**Exercise brief:**
Find the string "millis" in the material. Copy every line that has it.

**Material provided:**
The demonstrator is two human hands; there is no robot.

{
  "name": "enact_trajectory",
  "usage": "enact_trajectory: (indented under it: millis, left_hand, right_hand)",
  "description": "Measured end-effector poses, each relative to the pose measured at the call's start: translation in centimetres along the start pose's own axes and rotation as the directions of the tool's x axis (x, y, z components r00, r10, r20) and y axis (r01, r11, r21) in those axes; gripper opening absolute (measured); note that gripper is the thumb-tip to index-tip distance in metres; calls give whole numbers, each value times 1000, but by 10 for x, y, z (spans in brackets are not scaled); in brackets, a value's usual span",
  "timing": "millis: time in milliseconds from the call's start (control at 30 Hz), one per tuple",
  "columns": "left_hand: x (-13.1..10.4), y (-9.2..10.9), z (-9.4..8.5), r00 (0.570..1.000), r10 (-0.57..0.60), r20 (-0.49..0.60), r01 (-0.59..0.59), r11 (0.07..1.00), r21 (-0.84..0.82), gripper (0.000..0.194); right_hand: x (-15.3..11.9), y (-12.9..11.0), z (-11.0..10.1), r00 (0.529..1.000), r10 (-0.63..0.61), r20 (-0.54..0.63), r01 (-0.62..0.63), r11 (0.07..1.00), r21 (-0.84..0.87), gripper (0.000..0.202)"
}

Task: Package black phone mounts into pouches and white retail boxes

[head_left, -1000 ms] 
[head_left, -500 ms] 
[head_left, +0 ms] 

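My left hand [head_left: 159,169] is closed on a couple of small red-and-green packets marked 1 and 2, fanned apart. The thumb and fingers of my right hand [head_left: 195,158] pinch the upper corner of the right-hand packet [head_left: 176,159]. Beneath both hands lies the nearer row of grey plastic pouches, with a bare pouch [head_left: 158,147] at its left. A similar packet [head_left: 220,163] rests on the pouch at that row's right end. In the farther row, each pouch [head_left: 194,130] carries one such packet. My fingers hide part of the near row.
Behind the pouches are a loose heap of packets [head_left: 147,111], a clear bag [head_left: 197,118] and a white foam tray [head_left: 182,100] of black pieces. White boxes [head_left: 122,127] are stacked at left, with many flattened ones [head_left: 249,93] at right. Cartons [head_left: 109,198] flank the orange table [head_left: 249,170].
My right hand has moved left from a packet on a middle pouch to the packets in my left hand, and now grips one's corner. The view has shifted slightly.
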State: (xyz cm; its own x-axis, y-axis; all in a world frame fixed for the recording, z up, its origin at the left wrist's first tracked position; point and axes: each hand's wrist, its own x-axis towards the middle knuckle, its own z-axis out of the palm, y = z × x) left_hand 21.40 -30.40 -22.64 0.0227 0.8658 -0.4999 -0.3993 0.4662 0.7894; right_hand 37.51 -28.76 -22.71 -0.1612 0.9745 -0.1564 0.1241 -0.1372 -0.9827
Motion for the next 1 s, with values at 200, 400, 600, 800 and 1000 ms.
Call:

**Solution for this exercise:**
  "usage": "enact_trajectory: (indented under it: millis, left_hand, right_hand)",
  "timing": "millis: time in milliseconds from the call's start (control at 30 Hz), one per tuple",

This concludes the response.